Summerhill ia contra a corrente de todas as kyoiku mamas. A. S. Neill pregava que a humanidade estava doente por causa do treinamento repressivo que as crianças recebiam numa sociedade patriarcal. A filosofia básica de Summerhill consiste, até hoje, no autogoverno das crianças e na valorização do emocional em relação ao intelectual; a escola deve objetivar a felicidade da criança e seu ajuste emocional natural, sem tentar moldar o seu caráter, deixando que ele se desenvolva em liberdade. As crianças estudam porque acham agradável estudar, e não porque exista um diploma a tirar, um rígido programa a cumprir, ou o sucesso de excelência acadêmica a atingir.

Summerhill despertou muita controvérsia e ira, claro: acusou-se que ela era libertina, anarquista, subversiva, utópica. Mas o mundo acabou adaptando e assimilando muitos dos seus conceitos. No Brasil, imigrantes japoneses buscavam também excelência na educação para seus filhos. Porém, aqui, a causa era outra. Como todos os imigrantes, eles desejavam apenas que seus filhos se integrassem o mais rápido possível à sociedade brasileira, e conquistassem seu lugarzinho ao sol dentro dessa sociedade.

Em notável artigo de página inteira, caderno Cotidiano-Saber, Folha de S.Paulo, 24/janeiro/2011, Hélio Schwartsman comenta sobre o documentário Race to Nowhere, da americana Vicki Abeles: uma crítica contundente à cultura de alta performance que impera nas escolas da classe média alta nos Estados Unidos, e que vale para qualquer lugar no mundo – (e nos lares como a da professora da Yale, Amy Chua, diria eu; vide post de Paulo Yokota, Exigência na Educação dos Filhos, 14/janeiro/11).
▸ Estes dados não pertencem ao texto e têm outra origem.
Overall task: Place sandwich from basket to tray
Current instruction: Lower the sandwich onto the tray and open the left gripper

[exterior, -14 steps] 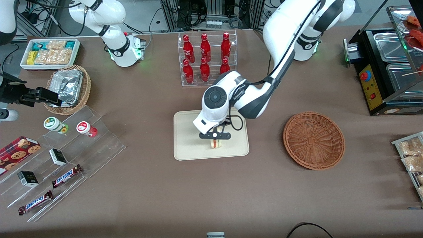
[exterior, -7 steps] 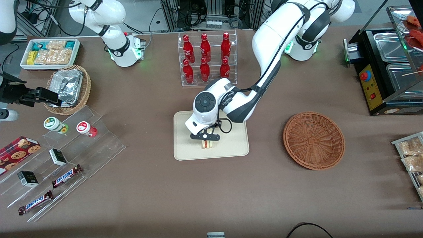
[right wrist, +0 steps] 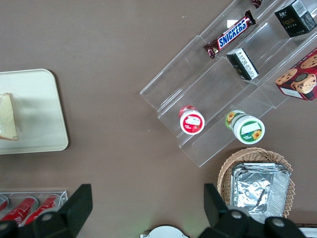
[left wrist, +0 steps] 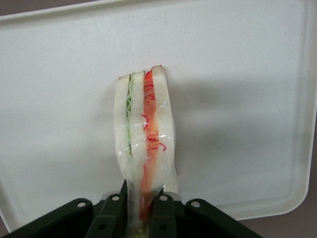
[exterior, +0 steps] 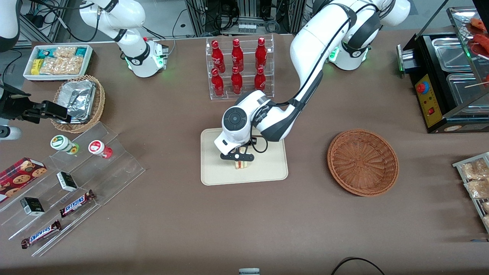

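The sandwich [exterior: 240, 165], a wedge of pale bread in clear wrap with red and green layers, stands on its edge over the cream tray [exterior: 217, 172]. It also shows in the left wrist view [left wrist: 143, 124], with the tray [left wrist: 237, 59] under it, and in the right wrist view [right wrist: 7, 124]. My left gripper [exterior: 238, 156] is above the middle of the tray, shut on the sandwich, with a finger [left wrist: 164, 213] pressed to each side. I cannot tell whether the sandwich touches the tray. The reddish-brown wicker basket [exterior: 363, 162] stands empty toward the working arm's end of the table.
A clear rack of red bottles [exterior: 238, 67] stands farther from the front camera than the tray. Toward the parked arm's end are a tan basket with foil [exterior: 78, 101], a white snack bin [exterior: 57, 61] and clear steps with snacks [exterior: 76, 179]. A black food warmer [exterior: 447, 76] stands past the basket.
My left gripper has carried the sandwich from the tray's basket-side part to its middle, away from the basket, and has hardly moved in the last half second.
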`<move>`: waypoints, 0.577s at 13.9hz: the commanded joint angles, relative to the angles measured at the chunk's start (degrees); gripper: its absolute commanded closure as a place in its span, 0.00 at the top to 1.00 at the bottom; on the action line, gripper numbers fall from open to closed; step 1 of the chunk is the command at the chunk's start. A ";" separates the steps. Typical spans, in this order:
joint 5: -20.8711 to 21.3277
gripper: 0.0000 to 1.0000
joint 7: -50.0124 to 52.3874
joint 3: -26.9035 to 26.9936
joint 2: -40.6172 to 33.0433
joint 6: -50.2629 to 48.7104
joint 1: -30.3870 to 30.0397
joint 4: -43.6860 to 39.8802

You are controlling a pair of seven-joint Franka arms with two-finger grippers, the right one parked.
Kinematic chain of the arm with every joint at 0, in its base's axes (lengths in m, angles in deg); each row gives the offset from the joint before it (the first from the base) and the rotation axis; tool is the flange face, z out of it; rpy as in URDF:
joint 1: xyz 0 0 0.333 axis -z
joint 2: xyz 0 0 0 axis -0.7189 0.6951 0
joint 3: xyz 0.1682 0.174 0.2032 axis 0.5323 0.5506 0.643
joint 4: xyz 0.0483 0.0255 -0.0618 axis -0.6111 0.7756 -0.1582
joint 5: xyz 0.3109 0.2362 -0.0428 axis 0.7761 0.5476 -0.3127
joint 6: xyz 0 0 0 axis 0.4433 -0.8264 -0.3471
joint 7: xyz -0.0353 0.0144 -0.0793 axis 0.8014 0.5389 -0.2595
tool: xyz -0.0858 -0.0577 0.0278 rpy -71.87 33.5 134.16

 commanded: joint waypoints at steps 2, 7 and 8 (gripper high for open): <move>0.10 1.00 -0.01 0.81 -0.59 -2.38 0.73 -1.69; -0.78 1.00 1.39 1.95 -13.22 -11.86 -3.56 -1.86; -0.78 1.00 1.57 1.95 -16.47 -14.40 -4.88 -1.69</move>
Passo informação do jornalista para adquirir o DVD: www.racetonowhere.com

Mais: em 22 de janeiro, na segunda página do mesmo jornal (A Vingança da Decoreba), o jornalista fala sobre pesquisa publicada na revista Science, que Schwartsman acha vai deixar alguns pedagogos de cabelos em pé: alunos que estudam por métodos do tipo decoreba, aprendem muito mais do que os que utilizam outras técnicas, cognitivistas ou afins. Ahhn, V. leu? E concorda 100% com o resultado? Wow, então esqueça tudo, já não está mais aqui quem teceu esta longa ladainha. Fui.